Everything is a Freaking DNS problem

Nov 13 22:13

The return of the Dull Stack Engineer.

By: Kris Buytaert

Every day we get emails from recruiters who are looking for a devops engineer to help their customer.

When we ask them if they are looking for a developer or an operations person they have no clue what to answer. Because a devops engineer doesn't exist.

DevOps Engineer is not a title

The DevOps community has a long time ago established that DevOps is not a job title, it's not a Java developer running production, and it's not an Ops girl patching java code. Neither is it the person in charge of tooling.

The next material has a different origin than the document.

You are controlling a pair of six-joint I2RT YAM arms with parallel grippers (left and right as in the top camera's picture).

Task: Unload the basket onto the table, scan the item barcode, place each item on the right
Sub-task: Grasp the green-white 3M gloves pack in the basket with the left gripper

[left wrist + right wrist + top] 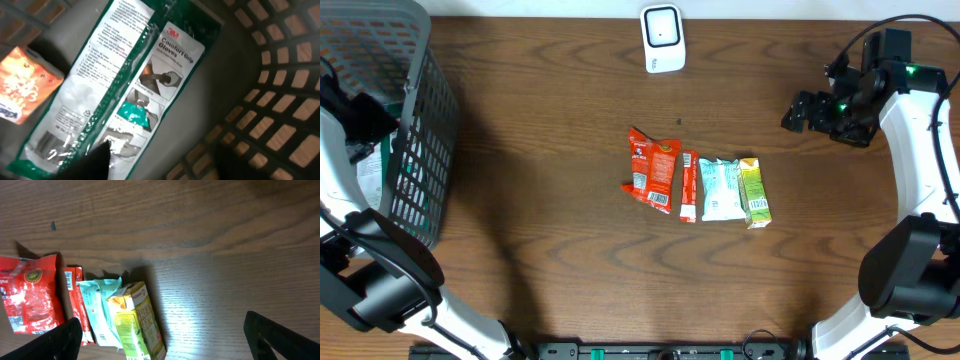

And it certainly isn't an engineer working in a DevOps team.

But for a lot of recruiters and some IT professionals that are still working in a a traditional top/down environment and who want to become more agile, a #devops engineer simply sounds better than a senior Linux engineer, which is what they typically are looking for.

The Myth of the Full Stack Engineer
And when that mythical all in one DevOps engineer that could both write code and design, run and manage platforms couldn't be found, they narrowed their search margin.

They started looking for a Full Stack Engineer, who pretty much needed to be capable of doing the same. Or not... Because most so called full stack engineers are actually MEAN stack engineers. Engineers that typically barely understand the stack he is really working with aka the Mean Stack... Which is the stack composed of MongoDB, Express.js AngularJS and Node.js.

What a full stack engineer really means is an engineer who has experience in all components of the stack that its application touches. From the Linux kernel, to the networking, the middleware and the database components, all the way up to the web server and the frontend application.

But how many people do you know that both have their names in the Linux Kernel, can performance tune a SQL stack, debug a Java Stack-trace and even build customer facing web applications ?

Indeed, we don't know that many people with those skills or experiences And the people that mark all the checkboxes have their experience stretched over multiple decades... They didn't do all of those things together.

So both the concept of the Full Stack Engineer and the #devops engineer have come with a common problem : those people really don't exist...

The Knowledge is in the team

Building cross-functional application teams, it is about getting people with all of those skills to collaborate with each other and understanding each other. It's not about that one human being doing all the things.

Hype Driven Development

The second pattern we've seen is the concept of hype driven, conference driven, or CV driven development. Three variants of the same problem.

A developer forgets about the operational requirements for the applications being built, forgets about the non-functional requirements and jumps on the latest and newest fancy technology he/she wants to learn. Either because he/she just heard about it at a conference, because the tool he/she wants to use is really really being hyped. Or just because they want to build experience with that tool so they can add it to their CV to get that next job they want to have.

Often tools need a couple of releases to mature before they are ready to use in production, and before they are stable enough to trust with your data. It's not uncommon that frequently used tools lack crucial functionality so it can be used in a production environment. Things like support for good metrics and monitoring, or consistent data snapshots for backups.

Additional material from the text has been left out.